Problem to solve:
In the entries below, find the line with "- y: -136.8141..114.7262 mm" and the line with "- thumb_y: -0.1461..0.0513". Reproduce those two lines and every line between them exactly, and nothing more.

(Data extracted from a collection)
"""

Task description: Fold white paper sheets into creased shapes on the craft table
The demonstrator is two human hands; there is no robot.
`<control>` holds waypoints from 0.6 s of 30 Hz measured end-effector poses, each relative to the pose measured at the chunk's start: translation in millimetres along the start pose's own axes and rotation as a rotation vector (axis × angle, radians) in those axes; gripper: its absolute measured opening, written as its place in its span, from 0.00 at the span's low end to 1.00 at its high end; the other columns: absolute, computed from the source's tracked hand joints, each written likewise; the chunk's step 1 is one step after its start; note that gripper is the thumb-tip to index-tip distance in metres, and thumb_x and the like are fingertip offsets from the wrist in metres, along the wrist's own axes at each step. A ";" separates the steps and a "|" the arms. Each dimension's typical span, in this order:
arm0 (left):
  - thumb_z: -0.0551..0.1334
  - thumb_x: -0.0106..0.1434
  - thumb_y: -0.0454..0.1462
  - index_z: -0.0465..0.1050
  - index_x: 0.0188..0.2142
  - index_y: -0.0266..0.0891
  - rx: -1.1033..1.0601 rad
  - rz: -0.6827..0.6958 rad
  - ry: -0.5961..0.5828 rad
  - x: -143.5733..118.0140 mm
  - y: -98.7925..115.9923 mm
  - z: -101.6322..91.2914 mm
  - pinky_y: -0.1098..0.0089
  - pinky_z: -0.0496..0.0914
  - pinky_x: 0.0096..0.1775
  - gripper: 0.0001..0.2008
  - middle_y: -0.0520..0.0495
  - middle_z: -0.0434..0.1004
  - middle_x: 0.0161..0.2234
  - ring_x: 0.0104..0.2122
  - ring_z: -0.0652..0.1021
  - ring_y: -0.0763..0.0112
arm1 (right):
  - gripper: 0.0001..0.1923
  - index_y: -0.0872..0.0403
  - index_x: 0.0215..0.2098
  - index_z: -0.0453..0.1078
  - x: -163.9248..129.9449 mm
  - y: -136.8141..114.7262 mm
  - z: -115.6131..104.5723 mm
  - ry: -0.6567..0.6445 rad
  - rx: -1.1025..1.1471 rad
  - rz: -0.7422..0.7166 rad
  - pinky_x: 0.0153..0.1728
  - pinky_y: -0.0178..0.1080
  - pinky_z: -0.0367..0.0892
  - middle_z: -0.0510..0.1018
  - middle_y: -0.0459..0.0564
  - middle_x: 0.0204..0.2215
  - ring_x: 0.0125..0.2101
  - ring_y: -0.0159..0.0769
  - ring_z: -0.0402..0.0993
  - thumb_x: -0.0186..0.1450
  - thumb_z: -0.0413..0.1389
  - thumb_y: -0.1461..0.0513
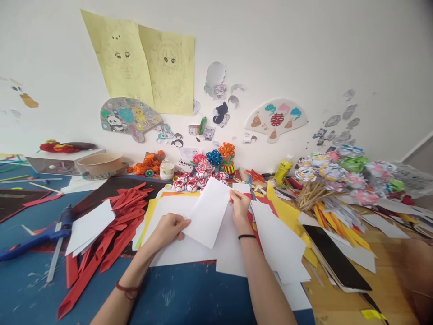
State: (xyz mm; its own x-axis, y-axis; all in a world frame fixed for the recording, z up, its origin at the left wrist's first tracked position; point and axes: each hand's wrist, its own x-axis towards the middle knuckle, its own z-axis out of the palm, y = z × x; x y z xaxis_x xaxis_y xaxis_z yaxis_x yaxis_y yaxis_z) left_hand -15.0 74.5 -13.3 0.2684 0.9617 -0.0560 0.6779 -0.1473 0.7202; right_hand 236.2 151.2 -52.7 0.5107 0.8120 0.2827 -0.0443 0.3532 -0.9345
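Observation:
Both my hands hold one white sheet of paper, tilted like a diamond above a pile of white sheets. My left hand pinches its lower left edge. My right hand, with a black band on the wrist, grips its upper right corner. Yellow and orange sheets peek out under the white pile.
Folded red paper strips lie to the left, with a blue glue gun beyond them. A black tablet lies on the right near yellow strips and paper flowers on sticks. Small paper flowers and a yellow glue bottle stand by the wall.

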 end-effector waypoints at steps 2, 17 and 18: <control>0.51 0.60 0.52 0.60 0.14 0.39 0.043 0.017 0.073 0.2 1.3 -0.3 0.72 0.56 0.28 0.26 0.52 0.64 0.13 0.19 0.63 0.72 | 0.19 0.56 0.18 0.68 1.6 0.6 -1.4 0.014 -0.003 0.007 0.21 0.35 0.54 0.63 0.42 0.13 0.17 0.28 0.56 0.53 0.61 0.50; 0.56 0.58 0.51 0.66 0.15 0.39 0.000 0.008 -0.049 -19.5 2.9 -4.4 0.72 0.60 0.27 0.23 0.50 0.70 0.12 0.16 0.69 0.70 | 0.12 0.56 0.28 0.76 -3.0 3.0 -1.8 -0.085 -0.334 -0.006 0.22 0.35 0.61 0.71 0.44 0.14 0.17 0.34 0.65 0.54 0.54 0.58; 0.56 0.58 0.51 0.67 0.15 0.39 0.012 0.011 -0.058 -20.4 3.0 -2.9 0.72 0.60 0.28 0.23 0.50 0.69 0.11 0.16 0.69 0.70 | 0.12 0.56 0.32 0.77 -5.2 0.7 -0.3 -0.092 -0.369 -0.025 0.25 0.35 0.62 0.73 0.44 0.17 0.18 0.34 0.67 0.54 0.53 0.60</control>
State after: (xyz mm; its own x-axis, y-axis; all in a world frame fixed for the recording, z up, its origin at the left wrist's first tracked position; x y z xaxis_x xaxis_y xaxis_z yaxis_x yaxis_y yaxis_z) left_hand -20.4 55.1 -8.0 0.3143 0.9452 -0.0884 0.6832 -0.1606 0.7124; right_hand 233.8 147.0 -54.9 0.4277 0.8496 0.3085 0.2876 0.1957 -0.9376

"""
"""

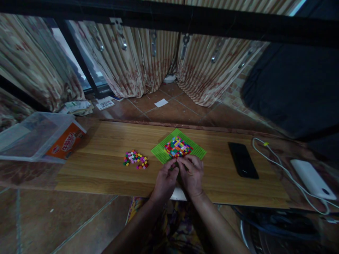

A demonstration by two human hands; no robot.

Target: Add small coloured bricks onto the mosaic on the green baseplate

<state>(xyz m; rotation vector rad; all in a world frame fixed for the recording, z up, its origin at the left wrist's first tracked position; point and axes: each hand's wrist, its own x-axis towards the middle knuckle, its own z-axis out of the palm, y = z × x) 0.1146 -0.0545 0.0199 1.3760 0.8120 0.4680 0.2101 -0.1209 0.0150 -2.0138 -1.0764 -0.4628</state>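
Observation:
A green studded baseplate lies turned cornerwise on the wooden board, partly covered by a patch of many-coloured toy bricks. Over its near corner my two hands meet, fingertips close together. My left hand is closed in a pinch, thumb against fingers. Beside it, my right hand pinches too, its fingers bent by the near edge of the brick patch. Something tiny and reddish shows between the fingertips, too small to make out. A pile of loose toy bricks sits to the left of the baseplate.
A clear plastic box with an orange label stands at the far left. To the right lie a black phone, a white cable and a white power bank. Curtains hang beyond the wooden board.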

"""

Solved problem:
  - y: -136.8141..114.7262 mm
  - z: -115.6131..104.5723 mm
  - ry: -0.6567..0.6445 rad
  - rx: -1.1025..1.1471 rad
  - rz: -0.7422..0.7166 rad
  - pinky_x: 0.0153..0.1728
  - pinky_y: -0.0178..0.1080
  - pinky_z: -0.0367..0.0892
  - middle_z: -0.0510..0.1018
  - middle_y: -0.0459..0.0564
  - middle_x: 0.0204..0.2215
  - ring_x: 0.0125..0.2101
  - ring_y: -0.0159..0.0769
  - ring_z: -0.0402..0.0993
  - thumb_x: -0.0186..0.1450
  - thumb_z: -0.0413..0.1389
  - thumb_y: -0.1461..0.0513

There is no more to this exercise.